Oltre al materiale documentario propriamente detto, l’AS comprende anche una sezione fotografica (che si compone di circa 3500 fotografie organizzate in fascicoli tematici e raccolte in 121 buste), un’interessante raccolta di manifesti composta da circa 2.000 unità e una sezione audiovisiva consistente in un centinaio di pezzi.

Un cenno a parte merita il materiale documentario e fotografico utilizzato per la mostra “Lavoratori a Napoli dall’Unità d’Italia al secondo dopoguerra”, realizzata dall’Associazione Lavoratori a Napoli che riprendeva nel suo logo i simboli delle Società del mutuo soccorso con chiari riferimenti anche a simbologie massoniche come “squadra e compasso”.

La documentazione, relativa al periodo 1860-1997, è raccolta in 189 fascicoli e costituisce una fonte privilegiata per la ricostruzione delle lotte operaie secondo una prospettiva “dal basso”, attenta al ruolo esercitato dai grandi movimenti di massa nei processi sociali e politici del “secolo breve”.

L’Archivio Storico e Bibliografico è stato trasferito dalla vecchia sede di via Torino 16 alla nuova, recentemente inaugurata, in via Toledo 353  e riaffidato all’Istituto Ricerche Economiche e Sociali IRES Campania per la cura e la valorizzazione del patrimonio.
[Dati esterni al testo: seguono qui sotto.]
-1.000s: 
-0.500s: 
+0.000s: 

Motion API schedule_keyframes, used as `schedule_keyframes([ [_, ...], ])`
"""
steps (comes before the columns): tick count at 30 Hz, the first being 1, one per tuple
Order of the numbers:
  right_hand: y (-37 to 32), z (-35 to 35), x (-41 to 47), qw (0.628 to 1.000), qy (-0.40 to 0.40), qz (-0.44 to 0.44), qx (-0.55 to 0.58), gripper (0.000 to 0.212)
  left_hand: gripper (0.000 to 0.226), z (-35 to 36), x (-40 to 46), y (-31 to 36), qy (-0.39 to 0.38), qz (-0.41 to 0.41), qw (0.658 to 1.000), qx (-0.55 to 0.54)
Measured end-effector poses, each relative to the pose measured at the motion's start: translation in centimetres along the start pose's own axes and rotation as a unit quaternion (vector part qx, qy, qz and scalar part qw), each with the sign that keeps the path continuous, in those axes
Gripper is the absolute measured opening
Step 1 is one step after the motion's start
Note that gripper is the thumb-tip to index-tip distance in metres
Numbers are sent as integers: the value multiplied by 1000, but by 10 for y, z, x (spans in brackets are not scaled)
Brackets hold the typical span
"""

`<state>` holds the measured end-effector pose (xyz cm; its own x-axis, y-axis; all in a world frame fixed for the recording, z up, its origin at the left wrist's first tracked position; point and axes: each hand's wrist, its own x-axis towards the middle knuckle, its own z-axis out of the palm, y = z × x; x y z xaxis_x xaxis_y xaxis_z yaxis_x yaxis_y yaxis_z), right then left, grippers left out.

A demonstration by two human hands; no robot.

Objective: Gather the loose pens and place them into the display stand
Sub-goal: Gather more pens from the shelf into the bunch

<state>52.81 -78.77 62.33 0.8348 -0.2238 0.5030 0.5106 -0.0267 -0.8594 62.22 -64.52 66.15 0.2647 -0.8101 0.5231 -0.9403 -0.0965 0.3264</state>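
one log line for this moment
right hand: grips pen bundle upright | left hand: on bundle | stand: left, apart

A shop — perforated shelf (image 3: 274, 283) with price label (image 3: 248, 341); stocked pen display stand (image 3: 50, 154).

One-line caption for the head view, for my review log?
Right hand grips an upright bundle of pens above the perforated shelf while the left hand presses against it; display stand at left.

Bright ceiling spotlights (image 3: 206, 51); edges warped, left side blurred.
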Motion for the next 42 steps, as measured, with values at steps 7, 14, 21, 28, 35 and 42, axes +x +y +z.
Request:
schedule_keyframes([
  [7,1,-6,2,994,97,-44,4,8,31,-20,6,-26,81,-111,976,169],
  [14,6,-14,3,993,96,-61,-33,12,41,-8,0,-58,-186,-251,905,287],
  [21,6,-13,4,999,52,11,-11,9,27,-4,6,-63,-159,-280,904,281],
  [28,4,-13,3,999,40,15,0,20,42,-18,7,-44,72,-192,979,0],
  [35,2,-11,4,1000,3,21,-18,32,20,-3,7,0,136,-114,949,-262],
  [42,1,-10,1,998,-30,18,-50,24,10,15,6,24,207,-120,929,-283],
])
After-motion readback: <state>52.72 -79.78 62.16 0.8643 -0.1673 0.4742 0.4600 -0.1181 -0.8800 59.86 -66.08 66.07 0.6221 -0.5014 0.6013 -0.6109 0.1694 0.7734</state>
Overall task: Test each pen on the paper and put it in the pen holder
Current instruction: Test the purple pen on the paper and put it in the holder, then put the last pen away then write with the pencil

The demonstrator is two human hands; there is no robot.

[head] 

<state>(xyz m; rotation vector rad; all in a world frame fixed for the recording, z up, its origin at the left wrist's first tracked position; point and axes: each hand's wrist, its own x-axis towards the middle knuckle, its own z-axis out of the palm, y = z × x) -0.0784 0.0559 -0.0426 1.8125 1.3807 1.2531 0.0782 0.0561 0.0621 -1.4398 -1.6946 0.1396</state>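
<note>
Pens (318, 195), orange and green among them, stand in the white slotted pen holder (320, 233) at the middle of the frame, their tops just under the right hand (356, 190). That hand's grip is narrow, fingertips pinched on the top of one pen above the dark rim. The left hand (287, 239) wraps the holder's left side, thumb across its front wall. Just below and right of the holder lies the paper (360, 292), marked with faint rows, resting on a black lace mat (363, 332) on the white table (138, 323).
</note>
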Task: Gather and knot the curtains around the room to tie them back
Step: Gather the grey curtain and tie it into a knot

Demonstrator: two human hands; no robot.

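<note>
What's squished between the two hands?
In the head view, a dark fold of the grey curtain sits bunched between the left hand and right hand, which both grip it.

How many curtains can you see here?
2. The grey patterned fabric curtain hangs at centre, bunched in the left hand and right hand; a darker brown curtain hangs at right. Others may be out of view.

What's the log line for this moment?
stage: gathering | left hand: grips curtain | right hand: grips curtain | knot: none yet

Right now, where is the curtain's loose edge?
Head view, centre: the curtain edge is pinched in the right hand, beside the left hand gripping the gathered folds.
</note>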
Da questo punto di vista la fase di trasloco dalla vecchia alla nuova sede è coincisa con un progetto per la Valorizzazione approvato e finanziato dal Mibac.

La Cgil Campania e la Camera del Lavoro Metropolitana di Napoli riconoscono nell'Archivio Storico un istituto culturale e luogo della cultura, che concorre all'attuazione del diritto di tutti i cittadini e lavoratori all'informazione, nonché allo sviluppo della ricerca, della conoscenza e della memoria.

Appare perciò importante che Cgil Campania e Camera del Lavoro Metropolitana di Napoli di fronte ai vari fenomeni di perdita di identità mettano in atto delle strategie tese a salvaguardare e conservare la propria memoria storica.

Le azioni proposte, compresa la realizzazione di un sito web (www.archiviocgilcampania.it in fase di implementazione) mirano a potenziare le possibilità di utilizzo e di godimento del patrimonio archivistico; di costituire da un lato opportunità di accrescere la qualità e quantità dei servizi a favore della comunità locale; di focalizzare l’attenzione verso il ”bene archivistico”, rendendo consapevoli i cittadini della valenza di questo bene culturale e patrimonio della Comunità, quale parte della storia dell’umanità e fare dell’archivio storico un servizio dinamico che si integri con tutti i servizi culturali e gli altri servizi del territorio, puntando ad una stretta collaborazione con scuole, università, associazioni e centri di ricerca.

Il nuovo Archivio storico della Cgil Campania ha sede al primo piano di via Toledo, 353 e si colloca in quattro sale: (112) Sala Antonio Chegai; (116 e 117) Sala Fondi e Consultazioni; (119) Sala Silvano Ridi. L’inaugurazione ufficiale dell’Archivio Storico Cgil Campania sarà resa possibile al termine di questa fase di contenimento a causa della diffusione del coronavirus. Probabilmente fine anno o inizio anno 2021.